A multidisciplinary journal on gaming and gamification including simulation and immersive virtual reality for health education/promotion, teaching, medicine, rehabilitation, and social change.

Editor-in-Chief:

Gunther Eysenbach, MD, MPH, FACMI, Founding Editor and Publisher; Adjunct Professor, School of Health Information Science, University of Victoria, Canada


Impact Factor 3.8 CiteScore 7.3

JMIR Serious Games (JSG, ISSN 2291-9279; Impact Factor 3.8) is a multidisciplinary journal devoted to computer, web, virtual reality, mobile applications, and other emerging technologies that incorporate elements of gaming, gamification or novel hardware platforms such as virtual reality devices or wearables.

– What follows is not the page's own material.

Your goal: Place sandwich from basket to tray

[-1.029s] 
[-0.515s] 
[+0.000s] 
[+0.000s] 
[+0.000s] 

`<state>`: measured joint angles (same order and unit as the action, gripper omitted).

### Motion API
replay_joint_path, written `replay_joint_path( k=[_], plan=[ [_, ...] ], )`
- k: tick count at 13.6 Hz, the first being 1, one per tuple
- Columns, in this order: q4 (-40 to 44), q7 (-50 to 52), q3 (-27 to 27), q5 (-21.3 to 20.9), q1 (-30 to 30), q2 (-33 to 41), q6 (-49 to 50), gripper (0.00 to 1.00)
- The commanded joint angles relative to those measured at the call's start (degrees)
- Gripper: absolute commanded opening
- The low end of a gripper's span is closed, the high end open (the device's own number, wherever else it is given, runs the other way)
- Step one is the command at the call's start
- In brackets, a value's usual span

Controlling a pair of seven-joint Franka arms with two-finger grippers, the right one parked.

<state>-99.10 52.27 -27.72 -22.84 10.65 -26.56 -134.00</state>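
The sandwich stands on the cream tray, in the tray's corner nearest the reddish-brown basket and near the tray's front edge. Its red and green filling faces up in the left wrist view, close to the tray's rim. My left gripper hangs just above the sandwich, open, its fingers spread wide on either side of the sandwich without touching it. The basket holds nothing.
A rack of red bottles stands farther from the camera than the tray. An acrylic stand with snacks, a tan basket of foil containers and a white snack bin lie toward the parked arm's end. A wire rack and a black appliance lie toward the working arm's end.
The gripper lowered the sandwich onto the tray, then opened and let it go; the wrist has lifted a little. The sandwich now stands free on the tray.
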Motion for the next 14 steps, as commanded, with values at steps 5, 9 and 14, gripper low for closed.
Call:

The journal focuses on the use of this technology to solve serious problems such as health behavior change, physical exercise promotion (exergaming), medical rehabilitation, diagnosis and treatment of psychological/psychiatric disorders, medical education, health promotion, teaching and education (game-based learning), and social change. JSG also invites commentary and research in the fields of video game violence and video game addiction.

While JMIR Serious Games maintains a strong focus on health, the journal also aims to highlight research exploring serious games in health-adjacent and other interdisciplinary contexts, including but not limited to military, education, industry, and workplace applications.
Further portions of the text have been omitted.